LP11 : Gaz réels, gaz parfait

Dans le modèle du gaz parfait on se place sous les hypothèses suivantes :

cela permet d’aboutir à l’équation d’état des gaz parfaits :

P V = n R T = N k T\textrm{,}

mais les hypothèses du modèle, bien que simplificatrices, semblent peu réalistes. D’ailleurs, l’expérience montre parfois des écarts avec l’équation d’état des gaz parfaits.

Lesquels ?

L’objectif de cette leçon et de mener une étude similaire à celle faite sur les gaz parfaits, mais en modifiant les hypothèses pour les rendre plus proches de l’idée qu’on se fait de la réalité.
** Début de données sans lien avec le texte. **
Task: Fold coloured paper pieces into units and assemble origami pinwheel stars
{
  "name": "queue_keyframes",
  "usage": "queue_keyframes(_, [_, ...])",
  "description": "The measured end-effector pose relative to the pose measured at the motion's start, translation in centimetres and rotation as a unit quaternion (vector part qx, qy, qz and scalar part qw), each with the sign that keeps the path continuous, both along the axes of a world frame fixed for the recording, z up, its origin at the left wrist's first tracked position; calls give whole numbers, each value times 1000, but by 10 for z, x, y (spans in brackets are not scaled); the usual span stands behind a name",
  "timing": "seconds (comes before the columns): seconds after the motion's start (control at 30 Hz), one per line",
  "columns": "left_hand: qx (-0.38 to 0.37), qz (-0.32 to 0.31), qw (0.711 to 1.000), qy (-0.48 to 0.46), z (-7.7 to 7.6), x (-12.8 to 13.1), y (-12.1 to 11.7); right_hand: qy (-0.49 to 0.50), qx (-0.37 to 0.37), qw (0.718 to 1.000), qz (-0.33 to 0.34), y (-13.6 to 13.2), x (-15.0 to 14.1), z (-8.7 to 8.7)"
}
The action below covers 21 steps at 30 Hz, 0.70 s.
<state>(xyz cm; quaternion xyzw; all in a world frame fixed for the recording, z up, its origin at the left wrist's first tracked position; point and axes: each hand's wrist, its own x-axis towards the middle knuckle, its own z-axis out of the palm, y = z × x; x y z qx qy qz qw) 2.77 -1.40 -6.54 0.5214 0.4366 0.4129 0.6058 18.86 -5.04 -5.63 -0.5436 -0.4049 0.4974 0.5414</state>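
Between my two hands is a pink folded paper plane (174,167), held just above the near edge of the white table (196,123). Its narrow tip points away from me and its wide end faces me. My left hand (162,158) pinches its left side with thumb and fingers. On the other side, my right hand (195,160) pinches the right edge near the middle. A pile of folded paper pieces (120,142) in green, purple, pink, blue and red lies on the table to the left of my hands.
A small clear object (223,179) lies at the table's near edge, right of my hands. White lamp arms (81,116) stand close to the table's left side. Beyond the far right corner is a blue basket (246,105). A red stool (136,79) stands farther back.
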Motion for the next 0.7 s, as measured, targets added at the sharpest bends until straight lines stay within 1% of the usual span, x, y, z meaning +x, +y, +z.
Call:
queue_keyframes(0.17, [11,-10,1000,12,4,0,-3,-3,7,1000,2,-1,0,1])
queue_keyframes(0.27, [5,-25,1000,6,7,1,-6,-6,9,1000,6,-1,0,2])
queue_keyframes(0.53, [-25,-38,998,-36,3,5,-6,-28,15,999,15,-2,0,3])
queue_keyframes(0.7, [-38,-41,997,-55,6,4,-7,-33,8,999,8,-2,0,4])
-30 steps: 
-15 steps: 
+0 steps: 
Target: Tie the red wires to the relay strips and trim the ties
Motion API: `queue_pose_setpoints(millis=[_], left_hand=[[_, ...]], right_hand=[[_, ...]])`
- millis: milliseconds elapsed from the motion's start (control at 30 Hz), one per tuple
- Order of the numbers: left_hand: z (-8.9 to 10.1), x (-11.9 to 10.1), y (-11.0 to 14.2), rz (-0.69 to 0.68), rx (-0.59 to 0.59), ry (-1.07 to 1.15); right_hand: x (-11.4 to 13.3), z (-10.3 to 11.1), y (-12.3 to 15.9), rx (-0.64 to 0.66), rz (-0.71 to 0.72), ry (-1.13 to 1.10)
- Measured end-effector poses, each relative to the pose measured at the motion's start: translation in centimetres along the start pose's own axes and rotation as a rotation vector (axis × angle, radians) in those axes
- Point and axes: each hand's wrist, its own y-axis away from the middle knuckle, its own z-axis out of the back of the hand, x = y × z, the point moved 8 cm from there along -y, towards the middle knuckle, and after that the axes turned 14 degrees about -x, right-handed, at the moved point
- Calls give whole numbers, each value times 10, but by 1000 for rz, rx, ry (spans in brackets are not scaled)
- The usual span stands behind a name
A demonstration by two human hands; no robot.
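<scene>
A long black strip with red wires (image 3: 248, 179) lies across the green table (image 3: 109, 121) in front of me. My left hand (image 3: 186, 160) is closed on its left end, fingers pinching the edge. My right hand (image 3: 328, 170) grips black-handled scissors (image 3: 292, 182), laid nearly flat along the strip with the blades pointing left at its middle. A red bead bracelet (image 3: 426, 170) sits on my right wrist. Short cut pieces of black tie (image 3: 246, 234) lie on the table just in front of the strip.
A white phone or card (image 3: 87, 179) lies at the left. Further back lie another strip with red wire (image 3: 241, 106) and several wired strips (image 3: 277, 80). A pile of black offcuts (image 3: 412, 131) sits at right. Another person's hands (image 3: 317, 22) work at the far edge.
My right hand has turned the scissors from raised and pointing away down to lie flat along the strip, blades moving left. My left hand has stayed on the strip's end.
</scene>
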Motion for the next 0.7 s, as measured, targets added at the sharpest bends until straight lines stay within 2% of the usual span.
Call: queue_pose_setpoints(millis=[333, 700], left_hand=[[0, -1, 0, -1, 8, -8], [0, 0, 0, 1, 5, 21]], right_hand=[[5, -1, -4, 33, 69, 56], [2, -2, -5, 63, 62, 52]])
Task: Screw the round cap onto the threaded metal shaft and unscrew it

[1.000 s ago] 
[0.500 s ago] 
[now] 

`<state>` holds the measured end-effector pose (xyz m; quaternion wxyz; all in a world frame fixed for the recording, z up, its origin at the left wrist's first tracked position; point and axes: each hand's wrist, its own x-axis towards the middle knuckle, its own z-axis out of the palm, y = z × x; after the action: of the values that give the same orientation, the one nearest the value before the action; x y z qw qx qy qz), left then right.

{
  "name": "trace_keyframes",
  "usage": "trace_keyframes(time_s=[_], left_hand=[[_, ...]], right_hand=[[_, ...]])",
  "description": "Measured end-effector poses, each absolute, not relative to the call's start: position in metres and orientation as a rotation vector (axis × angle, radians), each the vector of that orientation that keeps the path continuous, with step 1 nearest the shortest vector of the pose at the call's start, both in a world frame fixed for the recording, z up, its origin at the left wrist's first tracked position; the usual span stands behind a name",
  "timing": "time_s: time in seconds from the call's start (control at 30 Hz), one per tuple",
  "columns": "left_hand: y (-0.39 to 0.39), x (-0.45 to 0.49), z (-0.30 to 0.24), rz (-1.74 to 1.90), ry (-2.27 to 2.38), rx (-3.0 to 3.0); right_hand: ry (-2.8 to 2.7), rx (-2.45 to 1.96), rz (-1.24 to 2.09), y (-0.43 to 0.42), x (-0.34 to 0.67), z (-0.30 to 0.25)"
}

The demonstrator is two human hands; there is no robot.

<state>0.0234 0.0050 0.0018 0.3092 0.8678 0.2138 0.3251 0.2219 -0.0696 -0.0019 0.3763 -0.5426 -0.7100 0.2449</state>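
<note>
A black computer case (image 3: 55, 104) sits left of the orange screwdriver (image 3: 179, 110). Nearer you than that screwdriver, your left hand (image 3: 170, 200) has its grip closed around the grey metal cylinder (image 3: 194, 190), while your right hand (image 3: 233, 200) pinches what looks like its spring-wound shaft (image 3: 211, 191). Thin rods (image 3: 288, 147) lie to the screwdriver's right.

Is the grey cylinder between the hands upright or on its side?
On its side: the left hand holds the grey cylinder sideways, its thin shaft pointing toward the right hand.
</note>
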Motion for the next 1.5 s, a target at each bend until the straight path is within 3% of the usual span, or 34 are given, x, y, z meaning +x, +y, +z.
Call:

On verra que le traitement mathématique est plus lourd, mais que les résultats sont plus conformes à l’expérience : c’est ce qui nous importe le plus.

Un regard critique sur les hypothèses du gaz parfait

Volume des particules

Interaction entre les particules

Les particules dans un gaz interagissent entre elles par des interactions électrostatiques et gravitationnelles. L’expérience montre que le potentiel d’interaction entre deux particules peut-être modélisé par la forme empirique :

u_p(\rho) u_0 \qty[\qty(\frac{d}{\rho})^{12} - \qty(\frac{d}{\rho})^6]\textrm{,}

u_0 et d sont des constantes d’ajustement, ce potentiel porte le nom de potentiel de Lennard-Jones.

Le terme en puissance 6 est attractif et dominant à grande distance : il correspond aux interactions de cohésion du milieu. Le terme en puissance 12 est répulsif et dominant à courte portée : il correspond aux chocs qui empêchent les particules de partager une même zone de l’espace.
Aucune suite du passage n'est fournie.